TASK INSTRUCTIONS —
Records follow. Pull out every line that contains "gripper".

___ SOURCE MATERIAL

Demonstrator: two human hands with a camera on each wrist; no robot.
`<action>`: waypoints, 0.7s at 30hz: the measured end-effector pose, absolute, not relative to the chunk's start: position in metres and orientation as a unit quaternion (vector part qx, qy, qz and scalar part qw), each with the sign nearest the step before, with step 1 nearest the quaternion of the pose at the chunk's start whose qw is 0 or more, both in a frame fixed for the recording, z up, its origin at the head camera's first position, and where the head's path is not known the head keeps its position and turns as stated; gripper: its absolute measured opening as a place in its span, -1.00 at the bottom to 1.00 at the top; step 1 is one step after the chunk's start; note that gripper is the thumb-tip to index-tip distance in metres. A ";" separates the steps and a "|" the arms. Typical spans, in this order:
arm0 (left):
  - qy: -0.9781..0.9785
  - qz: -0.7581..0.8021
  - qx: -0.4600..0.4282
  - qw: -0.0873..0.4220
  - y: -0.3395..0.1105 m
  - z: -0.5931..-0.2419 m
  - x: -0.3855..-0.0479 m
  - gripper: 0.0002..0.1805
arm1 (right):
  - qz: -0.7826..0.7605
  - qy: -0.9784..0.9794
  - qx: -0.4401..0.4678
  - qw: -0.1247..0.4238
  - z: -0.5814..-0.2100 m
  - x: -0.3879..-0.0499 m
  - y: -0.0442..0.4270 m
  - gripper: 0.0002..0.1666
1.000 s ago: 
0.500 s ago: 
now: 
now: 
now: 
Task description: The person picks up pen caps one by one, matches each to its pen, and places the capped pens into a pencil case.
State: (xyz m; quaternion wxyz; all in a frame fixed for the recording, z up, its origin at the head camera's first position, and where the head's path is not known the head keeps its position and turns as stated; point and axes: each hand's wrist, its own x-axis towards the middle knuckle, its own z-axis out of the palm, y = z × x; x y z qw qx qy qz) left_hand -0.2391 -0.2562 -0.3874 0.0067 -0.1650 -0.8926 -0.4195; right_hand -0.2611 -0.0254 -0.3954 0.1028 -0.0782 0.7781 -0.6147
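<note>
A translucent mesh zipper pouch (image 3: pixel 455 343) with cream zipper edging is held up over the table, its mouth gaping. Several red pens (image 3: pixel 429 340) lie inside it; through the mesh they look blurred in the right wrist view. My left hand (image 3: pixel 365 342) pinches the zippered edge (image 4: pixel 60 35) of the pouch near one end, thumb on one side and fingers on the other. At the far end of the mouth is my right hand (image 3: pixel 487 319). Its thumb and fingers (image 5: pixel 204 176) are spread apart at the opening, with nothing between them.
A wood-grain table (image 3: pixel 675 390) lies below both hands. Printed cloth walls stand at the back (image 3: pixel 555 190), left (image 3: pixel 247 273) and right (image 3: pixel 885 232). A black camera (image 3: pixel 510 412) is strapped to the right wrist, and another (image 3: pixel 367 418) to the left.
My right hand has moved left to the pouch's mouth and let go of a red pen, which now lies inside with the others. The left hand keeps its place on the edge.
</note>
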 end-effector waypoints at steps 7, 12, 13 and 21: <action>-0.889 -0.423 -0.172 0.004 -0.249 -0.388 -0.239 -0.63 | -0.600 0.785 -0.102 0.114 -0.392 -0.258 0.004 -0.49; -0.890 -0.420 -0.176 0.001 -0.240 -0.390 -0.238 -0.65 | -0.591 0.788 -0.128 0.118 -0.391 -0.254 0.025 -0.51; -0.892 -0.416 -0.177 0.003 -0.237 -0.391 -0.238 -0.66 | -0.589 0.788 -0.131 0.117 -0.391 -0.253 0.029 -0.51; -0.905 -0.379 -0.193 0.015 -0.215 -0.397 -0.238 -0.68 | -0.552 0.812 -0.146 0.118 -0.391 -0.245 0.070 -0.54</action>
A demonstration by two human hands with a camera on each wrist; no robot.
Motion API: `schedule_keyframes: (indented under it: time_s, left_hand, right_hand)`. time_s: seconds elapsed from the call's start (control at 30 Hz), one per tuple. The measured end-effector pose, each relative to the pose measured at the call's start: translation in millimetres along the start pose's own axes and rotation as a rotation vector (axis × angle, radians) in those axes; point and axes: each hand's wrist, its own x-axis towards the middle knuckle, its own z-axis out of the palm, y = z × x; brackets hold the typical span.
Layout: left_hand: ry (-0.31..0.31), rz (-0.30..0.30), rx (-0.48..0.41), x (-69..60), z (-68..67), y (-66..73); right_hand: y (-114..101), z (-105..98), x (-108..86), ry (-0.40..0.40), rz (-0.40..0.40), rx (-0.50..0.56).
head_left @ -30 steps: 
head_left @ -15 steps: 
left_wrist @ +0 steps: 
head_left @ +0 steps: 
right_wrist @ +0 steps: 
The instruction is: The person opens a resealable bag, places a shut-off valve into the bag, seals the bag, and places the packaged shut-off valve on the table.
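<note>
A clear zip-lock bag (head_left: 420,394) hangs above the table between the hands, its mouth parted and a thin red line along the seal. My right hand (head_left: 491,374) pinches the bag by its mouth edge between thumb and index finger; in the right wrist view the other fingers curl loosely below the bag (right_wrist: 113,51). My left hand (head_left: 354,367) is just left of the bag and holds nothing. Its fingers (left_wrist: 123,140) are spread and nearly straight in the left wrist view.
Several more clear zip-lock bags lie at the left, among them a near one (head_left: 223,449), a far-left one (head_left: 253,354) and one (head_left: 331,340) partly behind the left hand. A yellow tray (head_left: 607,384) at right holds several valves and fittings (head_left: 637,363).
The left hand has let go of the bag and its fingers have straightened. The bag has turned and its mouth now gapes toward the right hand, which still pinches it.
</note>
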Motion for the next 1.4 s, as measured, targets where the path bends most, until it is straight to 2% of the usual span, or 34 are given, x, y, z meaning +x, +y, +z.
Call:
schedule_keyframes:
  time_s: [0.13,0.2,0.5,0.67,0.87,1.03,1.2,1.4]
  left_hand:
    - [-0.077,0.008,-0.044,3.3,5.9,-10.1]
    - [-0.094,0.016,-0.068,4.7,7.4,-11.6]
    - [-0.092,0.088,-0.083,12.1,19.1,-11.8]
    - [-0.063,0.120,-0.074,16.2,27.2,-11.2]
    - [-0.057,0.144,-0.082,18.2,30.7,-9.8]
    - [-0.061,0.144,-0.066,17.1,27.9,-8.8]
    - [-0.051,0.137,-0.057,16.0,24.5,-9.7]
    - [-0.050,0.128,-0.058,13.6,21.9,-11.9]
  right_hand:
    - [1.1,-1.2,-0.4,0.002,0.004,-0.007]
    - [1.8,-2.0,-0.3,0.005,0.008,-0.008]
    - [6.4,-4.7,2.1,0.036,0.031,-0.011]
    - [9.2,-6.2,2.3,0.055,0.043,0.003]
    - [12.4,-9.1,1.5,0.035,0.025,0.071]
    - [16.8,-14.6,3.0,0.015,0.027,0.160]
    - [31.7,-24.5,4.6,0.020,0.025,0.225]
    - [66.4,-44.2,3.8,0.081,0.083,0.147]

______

REPLY TO THE EXERCISE —
`<action>`: waypoints, 0.7s at 30hz: the measured end-effector pose, absolute, not relative to the chunk's start: position in metres and orientation as a unit quaternion (vector part qx, qy, qz and scalar part qw), each with the sign nearest the step before, with step 1 nearest the quaternion of the pose at the chunk's start whose qw is 0 or more, both in a frame fixed for the recording, z up, its origin at the head camera's first position, and where the head's path is not known the head keeps its position and turns as stated; gripper: its absolute measured opening as a place in its span, -1.00 at the bottom to 1.00 at the top; step 1 is one step after the chunk's start; note that gripper is the thumb-tip to index-tip distance in metres. A ";" separates the steps and a "|" the arms. Typical spans, in this order:
  - gripper: 0.0002..0.1805
  - gripper: 0.0002..0.1666

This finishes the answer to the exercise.